→ What this task involves
Skipping all images, output the listing word for word.

→ Records for the exercise
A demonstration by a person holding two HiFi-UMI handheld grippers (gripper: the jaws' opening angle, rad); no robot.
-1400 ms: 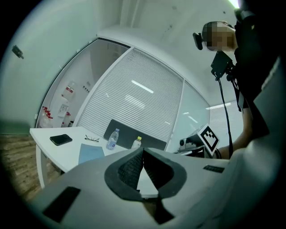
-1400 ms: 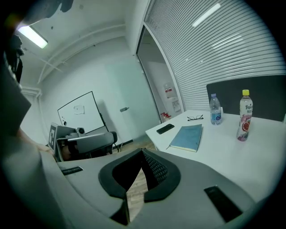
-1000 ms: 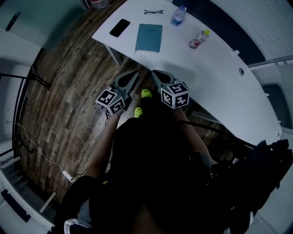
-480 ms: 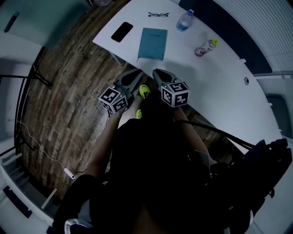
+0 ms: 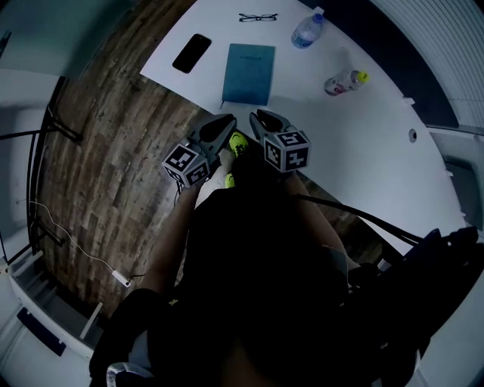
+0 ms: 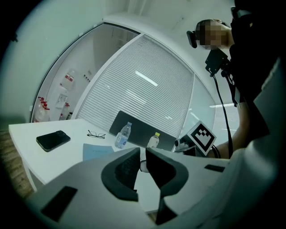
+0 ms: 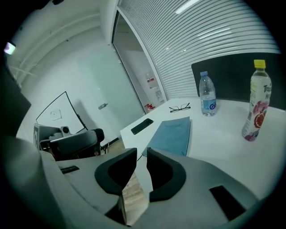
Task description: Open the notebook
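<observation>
A closed teal notebook (image 5: 248, 73) lies flat near the front edge of the white table (image 5: 363, 143); it also shows in the left gripper view as the notebook (image 6: 96, 151) and in the right gripper view as the notebook (image 7: 172, 134). My left gripper (image 5: 224, 121) (image 6: 142, 152) hovers short of the table edge, below the notebook, its jaws a narrow gap apart with nothing between them. My right gripper (image 5: 261, 117) (image 7: 141, 152) is beside it, pointing down at the notebook's near edge. Its jaws are opening and are empty. Neither gripper touches the notebook.
A black phone (image 5: 190, 53) lies left of the notebook and glasses (image 5: 257, 17) beyond it. A water bottle (image 5: 306, 29) and a juice bottle (image 5: 344, 82) stand to the right. Wooden floor (image 5: 113, 151) runs below the table edge, with the person's bright shoes (image 5: 239, 143) under the grippers.
Both grippers have moved forward toward the table edge and the notebook, staying side by side.
</observation>
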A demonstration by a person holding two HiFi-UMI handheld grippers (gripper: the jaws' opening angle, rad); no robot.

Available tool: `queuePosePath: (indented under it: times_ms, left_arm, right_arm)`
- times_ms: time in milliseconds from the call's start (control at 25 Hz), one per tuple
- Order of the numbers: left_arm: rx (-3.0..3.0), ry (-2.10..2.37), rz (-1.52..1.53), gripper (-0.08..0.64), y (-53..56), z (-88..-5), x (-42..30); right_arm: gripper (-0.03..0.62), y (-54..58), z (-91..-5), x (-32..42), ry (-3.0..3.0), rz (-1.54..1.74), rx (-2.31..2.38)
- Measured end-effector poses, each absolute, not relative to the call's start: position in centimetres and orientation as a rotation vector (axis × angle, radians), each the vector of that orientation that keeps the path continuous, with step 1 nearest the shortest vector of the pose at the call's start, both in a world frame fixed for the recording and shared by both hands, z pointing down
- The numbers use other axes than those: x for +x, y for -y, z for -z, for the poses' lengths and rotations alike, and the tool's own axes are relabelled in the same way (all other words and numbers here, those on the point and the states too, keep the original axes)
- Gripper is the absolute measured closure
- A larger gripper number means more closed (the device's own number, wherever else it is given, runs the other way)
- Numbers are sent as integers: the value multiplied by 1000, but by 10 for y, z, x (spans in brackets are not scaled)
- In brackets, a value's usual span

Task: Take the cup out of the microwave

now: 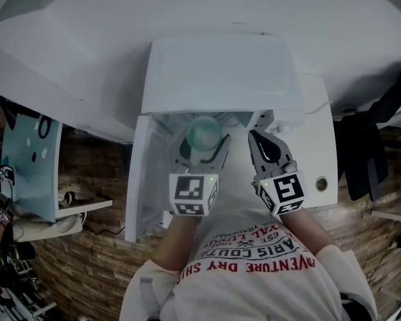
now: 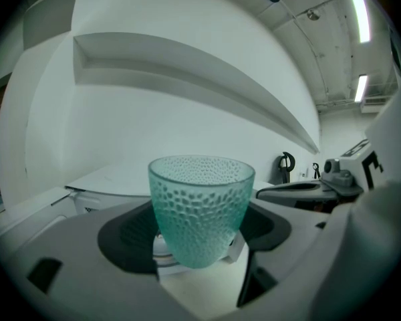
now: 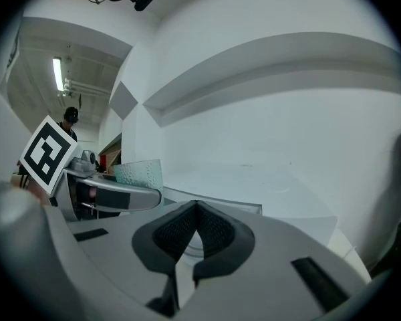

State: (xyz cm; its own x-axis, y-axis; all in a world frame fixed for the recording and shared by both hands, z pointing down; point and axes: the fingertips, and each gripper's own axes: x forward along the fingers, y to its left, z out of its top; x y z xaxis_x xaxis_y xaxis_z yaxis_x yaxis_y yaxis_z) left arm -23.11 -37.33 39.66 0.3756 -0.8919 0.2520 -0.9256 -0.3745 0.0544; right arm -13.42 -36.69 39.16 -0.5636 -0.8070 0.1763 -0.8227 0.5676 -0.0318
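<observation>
A teal dimpled glass cup (image 1: 204,131) (image 2: 200,206) stands upright between the jaws of my left gripper (image 1: 206,143) (image 2: 200,229), which is shut on its sides. It hangs just in front of the open white microwave (image 1: 220,72), whose door (image 1: 137,179) is swung out to the left. My right gripper (image 1: 259,142) (image 3: 195,229) is beside the cup on the right, shut with nothing in it. The right gripper view shows the cup's rim (image 3: 139,172) behind the left gripper's finger (image 3: 113,196).
The microwave sits on a white table (image 1: 317,146) with a round cable hole (image 1: 321,183) near its right front. A white wall shelf (image 2: 187,65) runs above. Dark clothing (image 1: 367,146) hangs at the right, and a blue board (image 1: 30,166) stands at the left.
</observation>
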Motion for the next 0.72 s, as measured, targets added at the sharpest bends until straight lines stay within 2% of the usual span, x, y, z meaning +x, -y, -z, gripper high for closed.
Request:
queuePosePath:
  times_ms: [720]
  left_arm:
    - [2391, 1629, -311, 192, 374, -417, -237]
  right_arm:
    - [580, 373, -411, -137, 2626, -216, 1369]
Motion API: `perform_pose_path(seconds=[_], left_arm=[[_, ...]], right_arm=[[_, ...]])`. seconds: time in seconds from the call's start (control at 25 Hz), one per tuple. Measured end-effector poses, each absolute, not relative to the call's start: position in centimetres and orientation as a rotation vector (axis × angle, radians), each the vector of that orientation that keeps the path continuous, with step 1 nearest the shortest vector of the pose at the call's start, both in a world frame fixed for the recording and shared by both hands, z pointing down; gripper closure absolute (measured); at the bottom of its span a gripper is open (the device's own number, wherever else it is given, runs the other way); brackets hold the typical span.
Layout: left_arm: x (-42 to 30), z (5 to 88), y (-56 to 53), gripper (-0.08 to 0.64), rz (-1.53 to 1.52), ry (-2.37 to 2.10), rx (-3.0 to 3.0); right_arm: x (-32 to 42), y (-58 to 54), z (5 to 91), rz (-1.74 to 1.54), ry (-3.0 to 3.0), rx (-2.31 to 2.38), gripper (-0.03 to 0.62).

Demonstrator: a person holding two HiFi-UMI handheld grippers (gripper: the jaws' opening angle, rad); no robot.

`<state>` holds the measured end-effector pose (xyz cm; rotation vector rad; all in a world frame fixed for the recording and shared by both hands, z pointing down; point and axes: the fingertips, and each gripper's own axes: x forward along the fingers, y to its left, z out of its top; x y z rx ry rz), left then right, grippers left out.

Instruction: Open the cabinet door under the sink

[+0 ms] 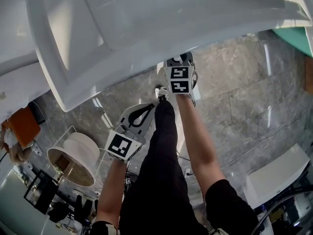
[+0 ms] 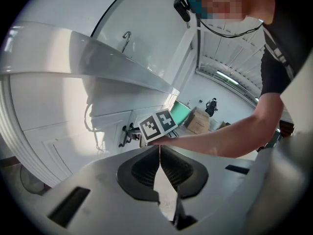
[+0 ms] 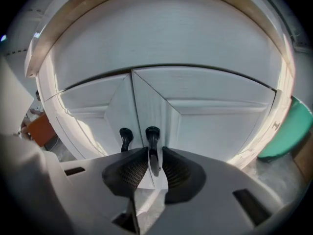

→ Response to the task
A demonstration by a person holding two HiFi-UMI handheld grippers (gripper: the jaws' opening angle, rad); no robot.
-1400 ms: 
-1400 ms: 
-1000 ms: 
-480 ms: 
+0 ms: 
+0 ms: 
+0 ms: 
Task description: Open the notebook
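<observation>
A closed teal notebook (image 5: 248, 73) lies flat near the front edge of the white table (image 5: 363, 143); it also shows in the left gripper view as the notebook (image 6: 96, 151) and in the right gripper view as the notebook (image 7: 172, 134). My left gripper (image 5: 224, 121) (image 6: 142, 152) hovers short of the table edge, below the notebook, its jaws a narrow gap apart with nothing between them. My right gripper (image 5: 261, 117) (image 7: 141, 152) is beside it, pointing down at the notebook's near edge. Its jaws are opening and are empty. Neither gripper touches the notebook.
A black phone (image 5: 190, 53) lies left of the notebook and glasses (image 5: 257, 17) beyond it. A water bottle (image 5: 306, 29) and a juice bottle (image 5: 344, 82) stand to the right. Wooden floor (image 5: 113, 151) runs below the table edge, with the person's bright shoes (image 5: 239, 143) under the grippers.
Both grippers have moved forward toward the table edge and the notebook, staying side by side.
</observation>
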A demonstration by a person holding two HiFi-UMI handheld grippers (gripper: the jaws' opening angle, rad); no robot.

Available tool: `queuePosePath: (indented under it: times_ms, left_arm, right_arm)`
- times_ms: time in milliseconds from the call's start (control at 25 Hz), one per tuple
- Order of the numbers: left_arm: rx (-3.0..3.0), ry (-2.10..2.37), rz (-1.52..1.53), gripper (-0.08..0.64), y (-53..56), z (-88..-5), x (-42..30); right_arm: gripper (-0.03..0.62), y (-54..58), z (-91..-5), x (-32..42), ry (-3.0..3.0), rz (-1.54..1.74), rx (-2.31..2.38)
- Measured end-effector poses, each absolute, not relative to the call's start: position in centimetres and orientation as a rotation vector (axis × angle, radians), each the vector of that orientation that keeps the path continuous, with step 1 nearest the shortest vector of the pose at the call's start, both in a world frame fixed for the recording and shared by both hands, z pointing down
- The numbers use other axes than those: x for +x, y for -y, z for -z, for the poses' lengths and rotations alike, and the tool's own axes are relabelled in the same way (all other words and numbers here, those on the point and the states too, keep the original axes)
- Gripper is the absolute measured closure
- A larger gripper number means more closed (the device's own number, wherever else it is given, runs the other way)
- Numbers are sent as integers: the value multiplied by 1000, but by 10 for y, z, x (spans in brackets are not scaled)
- In brackets, a value's usual span

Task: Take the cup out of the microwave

now: 
now: 
now: 

State: (xyz cm; its own x-axis, y-axis; all in a world frame fixed for the recording and shared by both hands, z pointing down; point and axes: the fingertips, and each gripper's own axes: x forward along the fingers, y to its left, z out of its top; x y z xaxis_x xaxis_y xaxis_z yaxis_x yaxis_y yaxis_z) left arm -23.11 -37.33 39.66 0.3756 -0.8919 0.2520 -0.9256 -0.3745 0.0544; right arm -13.42 -36.69 39.16 -0.5636 -0.8070 0.1763 -0.8227 0.5676 -0.0318
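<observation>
A teal dimpled glass cup (image 1: 204,131) (image 2: 200,206) stands upright between the jaws of my left gripper (image 1: 206,143) (image 2: 200,229), which is shut on its sides. It hangs just in front of the open white microwave (image 1: 220,72), whose door (image 1: 137,179) is swung out to the left. My right gripper (image 1: 259,142) (image 3: 195,229) is beside the cup on the right, shut with nothing in it. The right gripper view shows the cup's rim (image 3: 139,172) behind the left gripper's finger (image 3: 113,196).
The microwave sits on a white table (image 1: 317,146) with a round cable hole (image 1: 321,183) near its right front. A white wall shelf (image 2: 187,65) runs above. Dark clothing (image 1: 367,146) hangs at the right, and a blue board (image 1: 30,166) stands at the left.
</observation>
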Motion for the next 0.72 s, as measured, targets added at the sharpest bends until straight lines stay within 2% of the usual span, x, y, z meaning +x, -y, -z, gripper high for closed.
Request:
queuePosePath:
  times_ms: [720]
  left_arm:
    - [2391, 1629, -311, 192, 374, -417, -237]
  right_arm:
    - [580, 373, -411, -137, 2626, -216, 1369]
Motion API: `perform_pose_path(seconds=[_], left_arm=[[_, ...]], right_arm=[[_, ...]])`. seconds: time in seconds from the call's start (control at 25 Hz), one per tuple. Measured end-effector poses, each absolute, not relative to the call's start: position in centimetres and orientation as a rotation vector (axis × angle, radians), each the vector of that orientation that keeps the path continuous, with step 1 nearest the shortest vector of the pose at the call's start, both in a world frame fixed for the recording and shared by both hands, z pointing down; gripper closure absolute (measured); at the bottom of its span a gripper is open (the device's own number, wherever else it is given, runs the other way); brackets hold the typical span.
Layout: left_arm: x (-42 to 30), z (5 to 88), y (-56 to 53), gripper (-0.08 to 0.64), rz (-1.53 to 1.52), ry (-2.37 to 2.10), rx (-3.0 to 3.0); right_arm: x (-32 to 42), y (-58 to 54), z (5 to 91), rz (-1.74 to 1.54), ry (-3.0 to 3.0), rx (-2.31 to 2.38), gripper (-0.03 to 0.62).

Demonstrator: a person holding two HiFi-UMI handheld grippers (gripper: the jaws' opening angle, rad); no robot.

`<state>` holds the measured end-effector pose (xyz cm; rotation vector rad; all in a world frame fixed for the recording and shared by both hands, z pointing down; point and axes: the fingertips, and each gripper's own axes: x forward along the fingers, y to its left, z out of its top; x y z rx ry rz), left then right, grippers left out.

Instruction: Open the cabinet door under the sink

[+0 ms] 
[+0 ms] 
[+0 ms] 

The response is finished, and the exercise is complete.